Hajdu–Cheney syndrome: A rare acro-osteolytic disorder
The present case has been reported in the West African Journal of Radiology. The authors report a case of a 35-year-old woman with Hajdu–Cheney syndrome (HCS), a very rare connective tissue disorder with about 70 cases reported worldwide.

The main clinical features of HCS include short stature, scoliosis and kyphosis, elongation of the skull, small chin, clubbing of fingers, coarse hair, and thick eyebrows. They may also have micrognathia, premature loss of teeth, low set ears, and short web neck.

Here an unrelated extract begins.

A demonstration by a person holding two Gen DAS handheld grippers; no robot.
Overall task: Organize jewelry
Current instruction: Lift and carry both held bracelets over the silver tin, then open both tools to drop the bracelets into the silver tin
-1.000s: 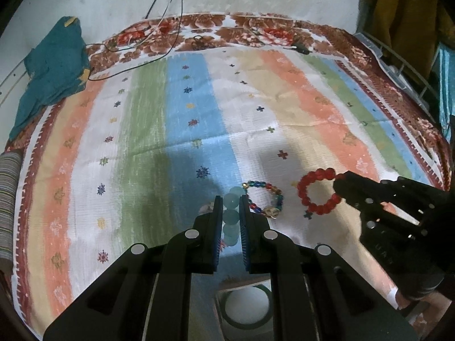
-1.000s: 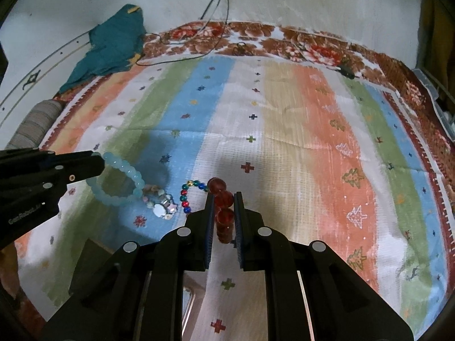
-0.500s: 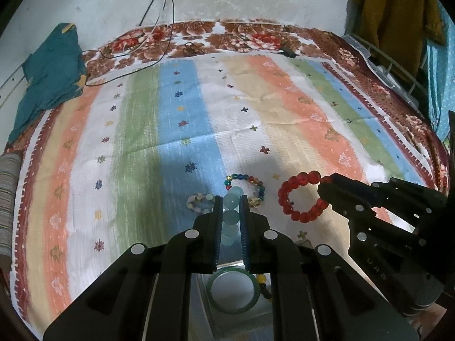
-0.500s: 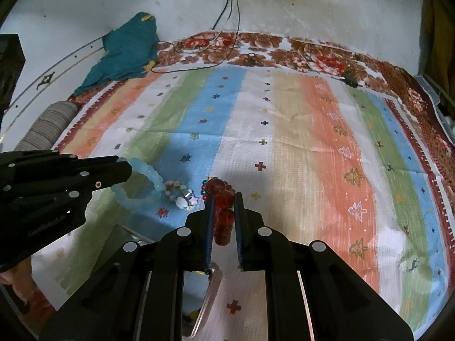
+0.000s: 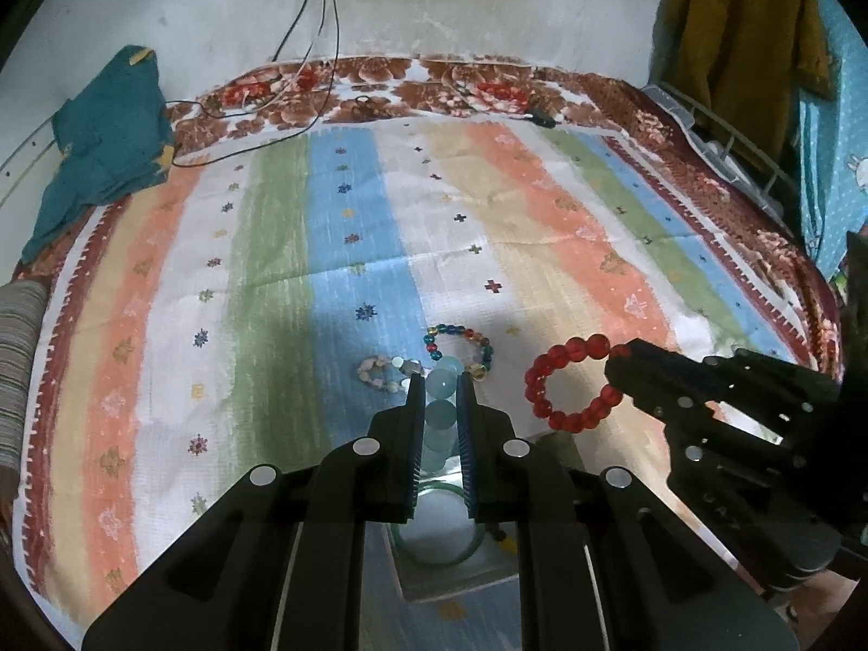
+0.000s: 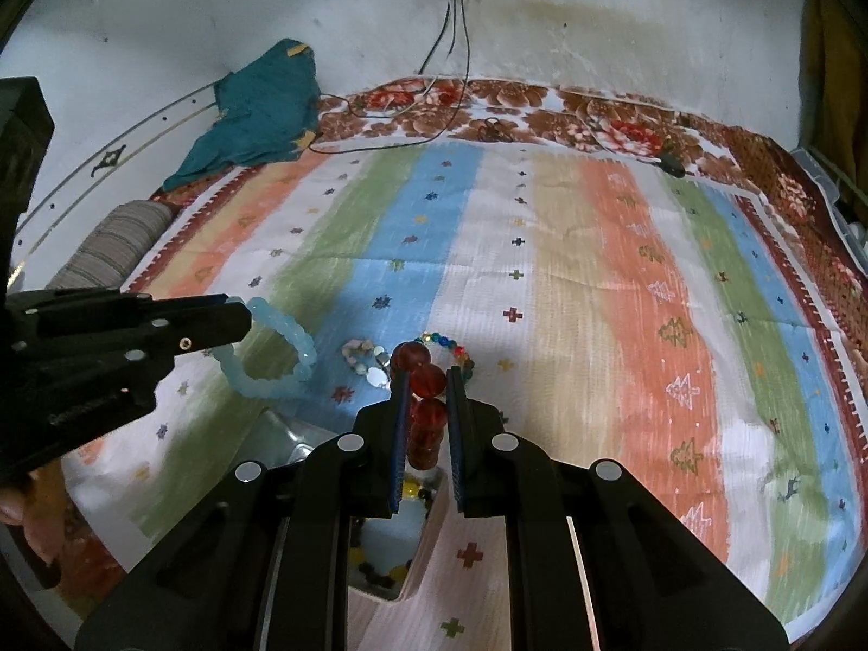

The patient presented with clinical features of the syndrome and left seventh cranial nerve palsy after several dental procedures. The radiographs of the skull and the hands demonstrated the abnormalities clearly.

Lateral radiograph of the skull revealed multiple Wormian bones in the lambdoid suture. There was delayed closure of the coronal and metopic sutures and prominence of the occipital bone. There was platybasia, but no basilar invagination seen.

The frontal sinus was not pneumatized, and the maxillary sinuses were hypoplastic. Multiple losses of the upper and lower teeth were noted, and two teeth were noted on the maxilla and the mandible. Radiograph of the right hand demonstrated a transverse band of osteolysis involving the distal phalanges of the thumb, second, third, and fifth fingers.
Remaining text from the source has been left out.